Exercise description: Omit the pictures and retype only the lines from the one containing "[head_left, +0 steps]" through the end of the listing, both ends included.

___ Data shown

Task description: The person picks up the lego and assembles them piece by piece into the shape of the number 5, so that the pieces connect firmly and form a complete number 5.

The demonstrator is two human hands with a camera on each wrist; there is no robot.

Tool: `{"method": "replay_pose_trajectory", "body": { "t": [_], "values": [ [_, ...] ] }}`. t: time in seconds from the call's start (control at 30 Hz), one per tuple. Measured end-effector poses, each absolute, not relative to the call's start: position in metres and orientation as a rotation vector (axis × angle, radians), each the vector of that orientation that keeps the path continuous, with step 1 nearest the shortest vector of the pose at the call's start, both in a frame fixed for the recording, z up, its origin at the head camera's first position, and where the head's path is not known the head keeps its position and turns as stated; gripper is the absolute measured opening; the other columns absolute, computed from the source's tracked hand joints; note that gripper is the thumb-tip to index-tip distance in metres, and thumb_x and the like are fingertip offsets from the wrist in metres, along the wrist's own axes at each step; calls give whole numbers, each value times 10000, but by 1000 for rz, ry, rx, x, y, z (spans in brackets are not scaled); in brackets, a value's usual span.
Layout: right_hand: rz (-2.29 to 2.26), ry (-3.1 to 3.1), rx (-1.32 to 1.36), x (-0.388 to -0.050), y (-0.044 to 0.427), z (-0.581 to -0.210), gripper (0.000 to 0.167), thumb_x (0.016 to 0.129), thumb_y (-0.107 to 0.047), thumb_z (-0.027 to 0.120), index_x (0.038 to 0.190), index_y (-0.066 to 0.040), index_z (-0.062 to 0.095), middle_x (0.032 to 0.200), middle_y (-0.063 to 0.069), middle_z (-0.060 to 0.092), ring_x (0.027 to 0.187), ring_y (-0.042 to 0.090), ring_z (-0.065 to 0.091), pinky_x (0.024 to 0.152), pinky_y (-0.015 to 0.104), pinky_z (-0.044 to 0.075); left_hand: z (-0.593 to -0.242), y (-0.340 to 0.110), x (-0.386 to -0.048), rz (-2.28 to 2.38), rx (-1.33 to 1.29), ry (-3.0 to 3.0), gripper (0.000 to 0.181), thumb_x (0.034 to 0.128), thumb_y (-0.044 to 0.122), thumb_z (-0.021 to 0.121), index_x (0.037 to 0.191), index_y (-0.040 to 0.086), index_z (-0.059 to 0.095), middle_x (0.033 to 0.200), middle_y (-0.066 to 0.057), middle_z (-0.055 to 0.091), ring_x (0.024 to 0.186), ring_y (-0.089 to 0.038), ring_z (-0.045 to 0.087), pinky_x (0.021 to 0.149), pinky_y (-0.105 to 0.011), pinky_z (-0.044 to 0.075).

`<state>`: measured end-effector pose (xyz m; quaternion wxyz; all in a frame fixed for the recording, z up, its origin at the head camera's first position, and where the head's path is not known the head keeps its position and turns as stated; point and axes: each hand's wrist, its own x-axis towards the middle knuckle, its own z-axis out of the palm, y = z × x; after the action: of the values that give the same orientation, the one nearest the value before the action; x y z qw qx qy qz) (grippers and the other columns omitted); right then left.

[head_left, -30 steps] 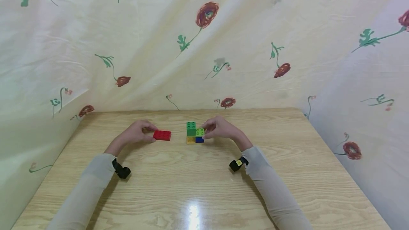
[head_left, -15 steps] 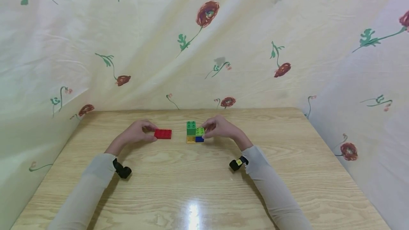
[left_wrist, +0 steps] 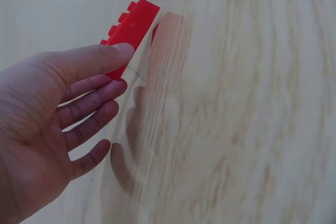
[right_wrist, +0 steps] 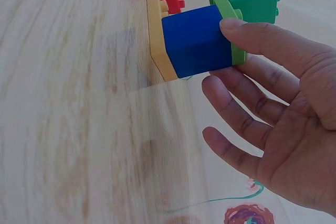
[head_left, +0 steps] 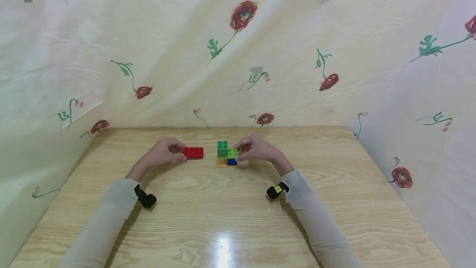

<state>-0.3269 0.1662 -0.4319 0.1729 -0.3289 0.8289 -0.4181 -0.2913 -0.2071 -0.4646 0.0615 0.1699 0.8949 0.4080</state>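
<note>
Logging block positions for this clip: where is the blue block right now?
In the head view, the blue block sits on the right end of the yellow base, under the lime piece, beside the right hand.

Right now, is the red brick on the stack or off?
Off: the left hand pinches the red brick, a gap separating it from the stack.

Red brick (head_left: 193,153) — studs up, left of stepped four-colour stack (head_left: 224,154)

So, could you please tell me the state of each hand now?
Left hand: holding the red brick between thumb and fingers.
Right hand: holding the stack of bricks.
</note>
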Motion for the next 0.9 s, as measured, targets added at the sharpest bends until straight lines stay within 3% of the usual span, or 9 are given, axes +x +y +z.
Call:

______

Result of the exercise:
[head_left, +0 steps] 

<state>-0.3269 0.1662 -0.4319 0.1729 -0.3289 0.8289 -0.4181 -0.2913 -0.2071 -0.4646 0.0615 0.1699 0.8949 0.4080</state>
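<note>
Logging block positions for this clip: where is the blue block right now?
In the head view, the blue block sits on the right end of the yellow base, under the lime piece, beside the right hand.

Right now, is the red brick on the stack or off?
Off: the left hand pinches the red brick, a gap separating it from the stack.

Red brick (head_left: 193,153) — studs up, left of stepped four-colour stack (head_left: 224,154)

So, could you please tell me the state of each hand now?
Left hand: holding the red brick between thumb and fingers.
Right hand: holding the stack of bricks.
</note>
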Motion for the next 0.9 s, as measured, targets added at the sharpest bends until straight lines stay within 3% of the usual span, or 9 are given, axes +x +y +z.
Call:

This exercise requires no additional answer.